Kaspersky's Global Research and Analysis Team discovered an unknown hardware 'feature' in iPhones that allowed attackers to bypass memory protection. The vulnerability, tracked as CVE-2023-38606, affected iPhones up to iOS 16.6 and has been patched since July 2023. It is believed that this hardware feature was intended for testing or debugging purposes but was undocumented, making it a subtle attack vector. The issue involved the use of unknown Memory-Mapped IO addresses to circumvent the kernel's hardware-based protection. The discovery process was particularly challenging due to the complexity and closed nature of the iOS ecosystem, requiring extensive reverse-engineering of hardware and software. The flaw was pivotal in "Operation Triangulation," a cyber campaign that included deploying spyware and harvesting user data from targeted devices. Kaspersky notified Apple of the exploitation which led to a swift mitigation of the vulnerability. The case exemplifies how advanced hardware protections can be compromised by sophisticated attacks, especially when "security through obscurity" fails to obscure exploitable flaws.

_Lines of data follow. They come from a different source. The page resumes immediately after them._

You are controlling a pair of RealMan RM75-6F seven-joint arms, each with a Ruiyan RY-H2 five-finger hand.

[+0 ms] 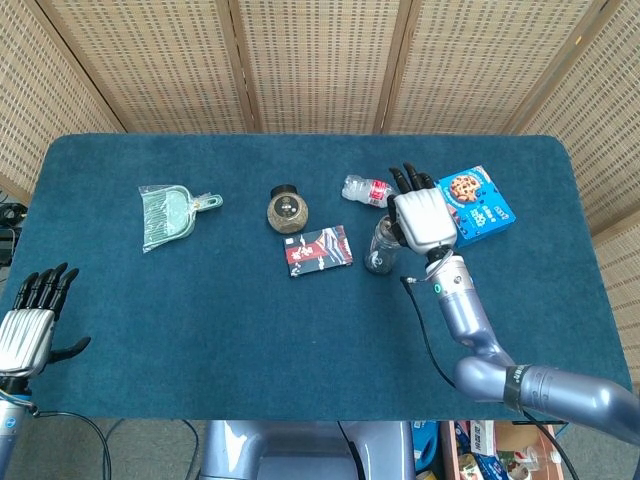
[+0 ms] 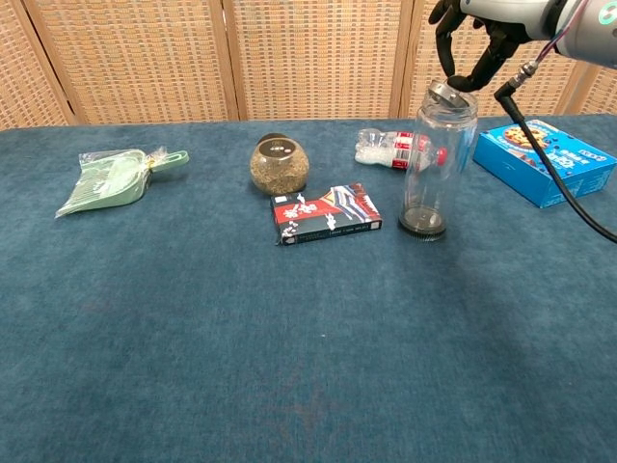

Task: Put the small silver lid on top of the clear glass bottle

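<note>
- Bottle of clear glass stands upright on the blue table, right of centre, its dark base on the cloth and its mouth facing up to take the cap.
- The small silver lid sits at that mouth, tilted rather than flat, so it looks only partly seated.
- The right hand hangs directly over the bottle top with its fingers curled down around the lid; from the chest view the fingertips appear to pinch the lid's right edge, though the contact is too small to be sure of.
- In the head view the same hand covers the bottle's mouth, so the seating cannot be checked from above.
- The left hand rests at the near left edge of the table, fingers spread and holding nothing, well apart from the work.
- A small plastic bottle lies on its side just behind the glass one, and a blue box lies to its right, leaving little room for a sideways slip.
</note>
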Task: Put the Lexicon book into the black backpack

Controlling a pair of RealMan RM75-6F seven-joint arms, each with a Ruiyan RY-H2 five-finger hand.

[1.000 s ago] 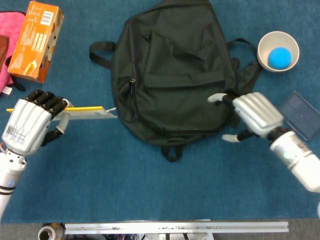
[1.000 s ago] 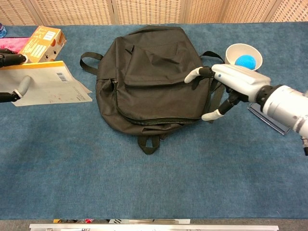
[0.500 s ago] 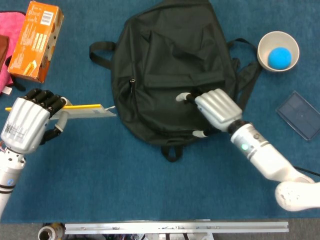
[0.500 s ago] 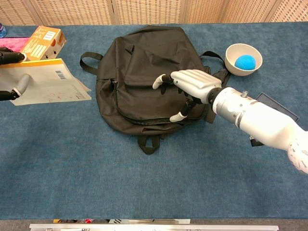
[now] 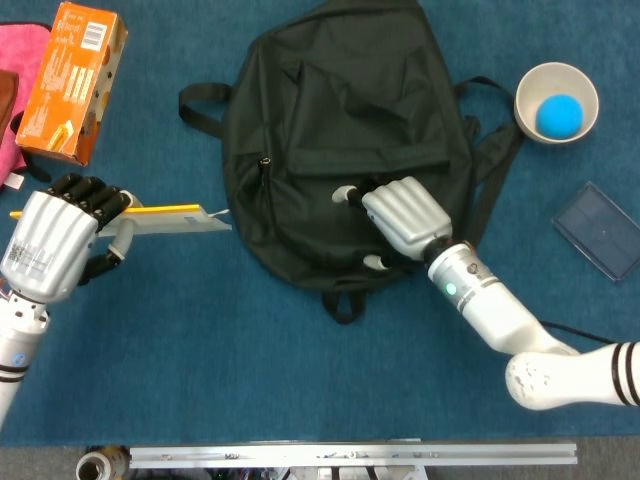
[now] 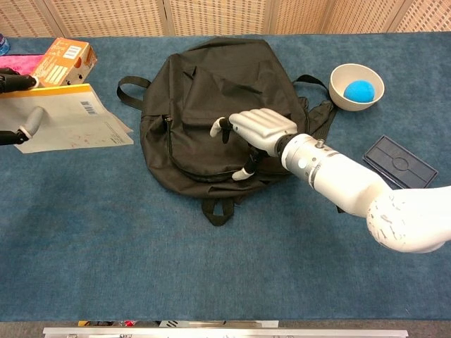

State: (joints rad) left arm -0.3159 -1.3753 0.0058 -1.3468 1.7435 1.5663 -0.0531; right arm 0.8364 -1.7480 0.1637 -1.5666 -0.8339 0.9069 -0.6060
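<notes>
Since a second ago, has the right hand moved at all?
Yes. The right hand has swept leftward, away from the white bowl, and now sits over the middle of the black backpack.

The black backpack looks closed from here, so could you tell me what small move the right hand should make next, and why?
Probably slide the right hand left to the zipper pull and pinch it. The black backpack lies flat with its zipper closed, while the left hand already holds the Lexicon book beside it, so the book has no opening to enter yet.

right hand (image 6: 259,128) rests spread on the black backpack (image 6: 211,105).
</notes>
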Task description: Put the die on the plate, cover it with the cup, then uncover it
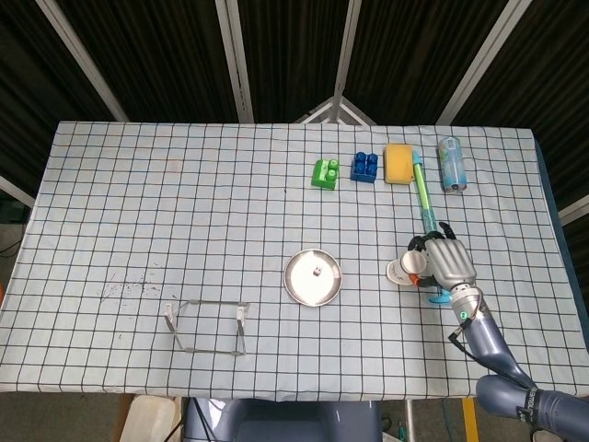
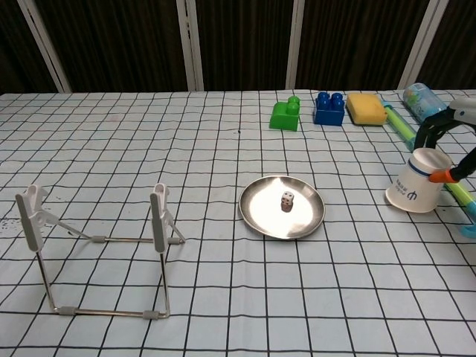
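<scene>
Dark fingers [image 2: 431, 128] of the right hand [image 1: 445, 261] curl over the top of the white cup [image 2: 414, 190], grasping it near the table's right edge; the cup is inverted and tilted, its mouth toward the plate and its rim's right side lifted off the checked cloth [image 1: 184, 203]. In the chest view only the fingers and an orange tip reach in from the right; the head view shows the grey hand over the cup with its arm trailing toward the near right corner. The die [image 2: 286, 200] sits on the round metal plate [image 2: 260, 212], near the table's middle and well apart from the cup. A green-and-blue stick [image 1: 422, 193] lies beside the hand, running toward the far edge. Along the far edge stand a green block [image 1: 324, 173], a blue block [image 1: 364, 166], a yellow sponge [image 1: 398, 163] and a can [image 1: 450, 163] lying on its side. A wire stand [image 2: 97, 245] sits toward the near left. The left hand appears in neither view.
</scene>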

Google Cloud has patched a medium-severity privilege escalation flaw affecting their Kubernetes services, specifically within the Fluent Bit logging container and Anthos Service Mesh. The vulnerability, if exploited, could allow an attacker to escalate privileges within a Kubernetes cluster, leading to potential data theft, the deployment of malicious pods, and cluster operation disruptions. No real-world exploitation of this flaw has been reported, but updates have been made available in new versions of the Google Kubernetes Engine (GKE) and Anthos Service Mesh (ASM). To exploit this flaw, an attacker would need to have already compromised a FluentBit container, which could occur through initial access methods like remote code execution flaws. Google has taken action by removing the access Fluent Bit had to Kubernetes service account tokens and reconfiguring the Anthos Service Mesh to curtail excessive permissions. Security experts stress the risks associated with system pods automatically created by cloud vendors, highlighting that they often run with elevated privileges and are not directly managed by users.